The response should be an exact repetition of all the entries.

###

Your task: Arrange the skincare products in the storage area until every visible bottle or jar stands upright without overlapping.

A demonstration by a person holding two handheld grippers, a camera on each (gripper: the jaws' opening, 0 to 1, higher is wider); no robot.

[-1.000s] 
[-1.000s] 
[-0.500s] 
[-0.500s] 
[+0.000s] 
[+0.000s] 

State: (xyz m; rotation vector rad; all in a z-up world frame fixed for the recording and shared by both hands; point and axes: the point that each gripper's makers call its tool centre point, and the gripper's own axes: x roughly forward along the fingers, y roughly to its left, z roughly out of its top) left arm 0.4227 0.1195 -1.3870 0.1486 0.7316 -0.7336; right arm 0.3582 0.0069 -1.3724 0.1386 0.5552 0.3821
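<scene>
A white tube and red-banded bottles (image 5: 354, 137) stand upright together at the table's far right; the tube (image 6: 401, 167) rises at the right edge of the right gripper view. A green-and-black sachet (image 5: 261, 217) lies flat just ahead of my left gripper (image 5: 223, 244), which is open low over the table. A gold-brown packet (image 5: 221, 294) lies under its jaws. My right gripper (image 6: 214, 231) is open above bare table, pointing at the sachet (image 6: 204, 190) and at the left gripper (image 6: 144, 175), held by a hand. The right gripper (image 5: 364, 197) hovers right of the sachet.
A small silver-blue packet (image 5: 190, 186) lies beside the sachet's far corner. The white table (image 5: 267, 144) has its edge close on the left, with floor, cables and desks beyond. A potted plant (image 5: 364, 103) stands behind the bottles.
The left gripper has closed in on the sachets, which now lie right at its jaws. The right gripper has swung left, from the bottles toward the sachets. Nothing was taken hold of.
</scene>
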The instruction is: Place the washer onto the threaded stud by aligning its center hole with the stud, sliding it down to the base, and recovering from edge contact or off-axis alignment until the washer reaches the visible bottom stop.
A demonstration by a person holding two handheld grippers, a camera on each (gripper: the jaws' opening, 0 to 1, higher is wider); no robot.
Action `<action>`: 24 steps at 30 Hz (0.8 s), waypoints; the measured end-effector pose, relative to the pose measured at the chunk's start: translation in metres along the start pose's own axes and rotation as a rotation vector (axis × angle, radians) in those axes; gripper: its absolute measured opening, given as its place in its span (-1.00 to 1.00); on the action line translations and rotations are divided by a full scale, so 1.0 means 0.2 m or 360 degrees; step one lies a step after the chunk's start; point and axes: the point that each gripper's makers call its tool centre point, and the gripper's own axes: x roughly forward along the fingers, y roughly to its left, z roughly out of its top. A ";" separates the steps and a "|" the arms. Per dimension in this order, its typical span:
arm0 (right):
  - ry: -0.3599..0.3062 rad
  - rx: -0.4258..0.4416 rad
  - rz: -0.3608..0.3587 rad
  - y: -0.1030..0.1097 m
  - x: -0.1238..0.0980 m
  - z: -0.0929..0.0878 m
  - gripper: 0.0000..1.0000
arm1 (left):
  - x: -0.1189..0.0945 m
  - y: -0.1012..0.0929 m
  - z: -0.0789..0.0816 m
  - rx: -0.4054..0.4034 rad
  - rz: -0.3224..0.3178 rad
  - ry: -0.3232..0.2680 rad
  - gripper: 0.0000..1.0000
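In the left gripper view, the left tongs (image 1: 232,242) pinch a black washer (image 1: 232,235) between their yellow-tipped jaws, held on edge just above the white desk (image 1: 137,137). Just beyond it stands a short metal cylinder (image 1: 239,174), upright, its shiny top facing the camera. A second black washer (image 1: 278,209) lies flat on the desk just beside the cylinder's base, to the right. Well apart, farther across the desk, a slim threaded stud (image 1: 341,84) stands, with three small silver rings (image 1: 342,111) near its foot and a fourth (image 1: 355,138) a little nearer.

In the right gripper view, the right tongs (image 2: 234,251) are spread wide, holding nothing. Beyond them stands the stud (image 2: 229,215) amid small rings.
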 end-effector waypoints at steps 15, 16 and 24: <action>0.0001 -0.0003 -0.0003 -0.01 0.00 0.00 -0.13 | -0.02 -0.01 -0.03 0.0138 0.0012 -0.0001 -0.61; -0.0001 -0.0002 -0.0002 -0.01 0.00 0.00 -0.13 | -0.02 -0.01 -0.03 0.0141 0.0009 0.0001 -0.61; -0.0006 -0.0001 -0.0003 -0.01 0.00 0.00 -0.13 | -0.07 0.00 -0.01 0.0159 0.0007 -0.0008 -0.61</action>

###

### Response box
Your task: Arrange the skincare products in the storage area until every visible bottle or jar stands upright without overlapping.

A demonstration by a person holding two handheld grippers, a camera on each (gripper: the jaws' opening, 0 to 1, higher is wider); no robot.

[-1.000s] 
[-1.000s] 
[-0.500s] 
[-0.500s] 
[+0.000s] 
[+0.000s] 

State: (xyz m; rotation vector rad; all in a z-up world frame fixed for the recording and shared by both hands; point and axes: the point that each gripper's makers call its tool centre point, and the gripper's own axes: x roughly forward along the fingers, y roughly to its left, z roughly out of its top) left arm 0.4227 0.1195 -1.3870 0.1486 0.7316 -0.7336; right arm 0.3582 0.0069 -1.3724 0.1386 0.5552 0.3821
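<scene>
A white tube and red-banded bottles (image 5: 354, 137) stand upright together at the table's far right; the tube (image 6: 401, 167) rises at the right edge of the right gripper view. A green-and-black sachet (image 5: 261, 217) lies flat just ahead of my left gripper (image 5: 223, 244), which is open low over the table. A gold-brown packet (image 5: 221, 294) lies under its jaws. My right gripper (image 6: 214, 231) is open above bare table, pointing at the sachet (image 6: 204, 190) and at the left gripper (image 6: 144, 175), held by a hand. The right gripper (image 5: 364, 197) hovers right of the sachet.
A small silver-blue packet (image 5: 190, 186) lies beside the sachet's far corner. The white table (image 5: 267, 144) has its edge close on the left, with floor, cables and desks beyond. A potted plant (image 5: 364, 103) stands behind the bottles.
The left gripper has closed in on the sachets, which now lie right at its jaws. The right gripper has swung left, from the bottles toward the sachets. Nothing was taken hold of.
</scene>
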The instruction is: Place the washer onto the threaded stud by aligning its center hole with the stud, sliding it down to the base, and recovering from edge contact or off-axis alignment until the washer reaches the visible bottom stop.
A demonstration by a person holding two handheld grippers, a camera on each (gripper: the jaws' opening, 0 to 1, higher is wider); no robot.
Action `<action>`: 24 steps at 30 Hz (0.8 s), waypoints; the measured end-effector pose, relative to the pose measured at the chunk's start: translation in metres along the start pose's own axes and rotation as a rotation vector (axis × angle, radians) in those axes; gripper: its absolute measured opening, given as its place in its span (-1.00 to 1.00); on the action line translations and rotations are divided by a full scale, so 1.0 means 0.2 m or 360 degrees; step one lies a step after the chunk's start; point and axes: the point that each gripper's makers call its tool centre point, and the gripper's own axes: x roughly forward along the fingers, y roughly to its left, z roughly out of its top. A ";" separates the steps and a "|" the arms. Per dimension in this order, its typical span:
arm0 (right):
  - ry: -0.3599..0.3062 rad
  - rx: -0.4258..0.4416 rad
  - rz: -0.3608..0.3587 rad
  - y: -0.1030..0.1097 m
  - x: -0.1238..0.0980 m
  - z: -0.0929..0.0878 m
  - gripper: 0.0000..1.0000
arm1 (left):
  - x: -0.1189..0.0945 m
  - y: -0.1012..0.0929 m
  - z: -0.0789..0.0816 m
  - rx: -0.4054..0.4034 rad
  - rz: -0.3224..0.3178 rad
  - ry: -0.3232..0.2680 rad
  - gripper: 0.0000..1.0000
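In the left gripper view, the left tongs (image 1: 232,242) pinch a black washer (image 1: 232,235) between their yellow-tipped jaws, held on edge just above the white desk (image 1: 137,137). Just beyond it stands a short metal cylinder (image 1: 239,174), upright, its shiny top facing the camera. A second black washer (image 1: 278,209) lies flat on the desk just beside the cylinder's base, to the right. Well apart, farther across the desk, a slim threaded stud (image 1: 341,84) stands, with three small silver rings (image 1: 342,111) near its foot and a fourth (image 1: 355,138) a little nearer.

In the right gripper view, the right tongs (image 2: 234,251) are spread wide, holding nothing. Beyond them stands the stud (image 2: 229,215) amid small rings.
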 end-effector waypoints at steps 15, 16 and 24: <action>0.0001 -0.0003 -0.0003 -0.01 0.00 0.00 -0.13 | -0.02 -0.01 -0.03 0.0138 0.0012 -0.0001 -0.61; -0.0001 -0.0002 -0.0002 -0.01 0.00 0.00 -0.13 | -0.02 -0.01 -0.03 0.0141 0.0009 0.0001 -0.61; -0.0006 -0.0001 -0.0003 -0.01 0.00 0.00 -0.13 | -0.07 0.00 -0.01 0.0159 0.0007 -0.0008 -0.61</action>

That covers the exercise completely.